A/N - Hey guys, sorry for not updating for a while. I was wrapping up my exams.
Enjoy ...
The room was more cave than chamber, more tomb than lair.
Lit only by a series of hovering orbs that glowed dull orange, the stone chamber pulsed with shadow. Chains hung from the ceiling—some broken, some dripping with slow, silvery liquid that hissed as it touched the floor. Runes crawled along the walls like slow-burning veins, etched in blood, bone ash, and something far older. In the center, a lone table stood crooked under the weight of scrolls, diagrams, and half-finished enchantments scratched in three different scripts.
The hooded man sat at the edge, hunched like a vulture over his prey.

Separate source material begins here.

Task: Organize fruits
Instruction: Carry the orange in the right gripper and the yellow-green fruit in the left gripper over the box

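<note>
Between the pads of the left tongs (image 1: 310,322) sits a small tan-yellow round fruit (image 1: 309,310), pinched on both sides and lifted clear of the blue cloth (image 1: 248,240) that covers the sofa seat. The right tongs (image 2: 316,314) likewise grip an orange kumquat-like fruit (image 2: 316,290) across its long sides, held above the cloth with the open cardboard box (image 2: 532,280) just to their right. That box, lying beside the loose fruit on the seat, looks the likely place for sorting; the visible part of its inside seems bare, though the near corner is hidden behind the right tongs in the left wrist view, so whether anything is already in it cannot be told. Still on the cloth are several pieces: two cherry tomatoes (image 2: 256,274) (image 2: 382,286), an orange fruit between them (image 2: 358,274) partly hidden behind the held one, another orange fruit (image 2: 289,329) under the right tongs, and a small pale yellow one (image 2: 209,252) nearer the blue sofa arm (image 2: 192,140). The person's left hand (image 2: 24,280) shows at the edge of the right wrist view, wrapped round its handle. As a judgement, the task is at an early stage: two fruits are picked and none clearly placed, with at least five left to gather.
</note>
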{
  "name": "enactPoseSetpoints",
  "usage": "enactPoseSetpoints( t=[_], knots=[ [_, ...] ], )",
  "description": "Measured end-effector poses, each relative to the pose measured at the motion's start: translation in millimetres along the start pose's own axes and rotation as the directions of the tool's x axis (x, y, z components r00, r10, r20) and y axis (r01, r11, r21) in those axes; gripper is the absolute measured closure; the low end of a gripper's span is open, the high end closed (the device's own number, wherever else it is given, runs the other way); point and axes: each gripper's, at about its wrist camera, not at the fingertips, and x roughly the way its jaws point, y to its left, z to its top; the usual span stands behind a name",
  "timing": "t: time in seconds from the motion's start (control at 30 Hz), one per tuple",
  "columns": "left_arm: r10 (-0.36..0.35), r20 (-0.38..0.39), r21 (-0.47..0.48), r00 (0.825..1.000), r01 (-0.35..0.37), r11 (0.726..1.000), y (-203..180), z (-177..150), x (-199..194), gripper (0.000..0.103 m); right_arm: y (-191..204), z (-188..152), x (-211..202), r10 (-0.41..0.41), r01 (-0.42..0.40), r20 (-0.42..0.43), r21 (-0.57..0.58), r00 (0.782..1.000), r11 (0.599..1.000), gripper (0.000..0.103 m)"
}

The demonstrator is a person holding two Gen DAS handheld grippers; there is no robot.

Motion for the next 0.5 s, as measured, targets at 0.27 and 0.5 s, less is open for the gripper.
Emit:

His robes were frayed at the sleeves, cuffs stained with ancient ink and something darker. One of his gloves had runes stitched directly into the leather. The other hand was bare—pale, spotted with burn scars, and twitching gently as it dragged a charcoal stick across parchment.
He wasn't writing words. He was charting fractures—fault lines in magic, possible timelines, failed versions of Arthur Reeves.
"Too early," he muttered. "No. Too unstable. Not yet. Needs another break. A deeper crack."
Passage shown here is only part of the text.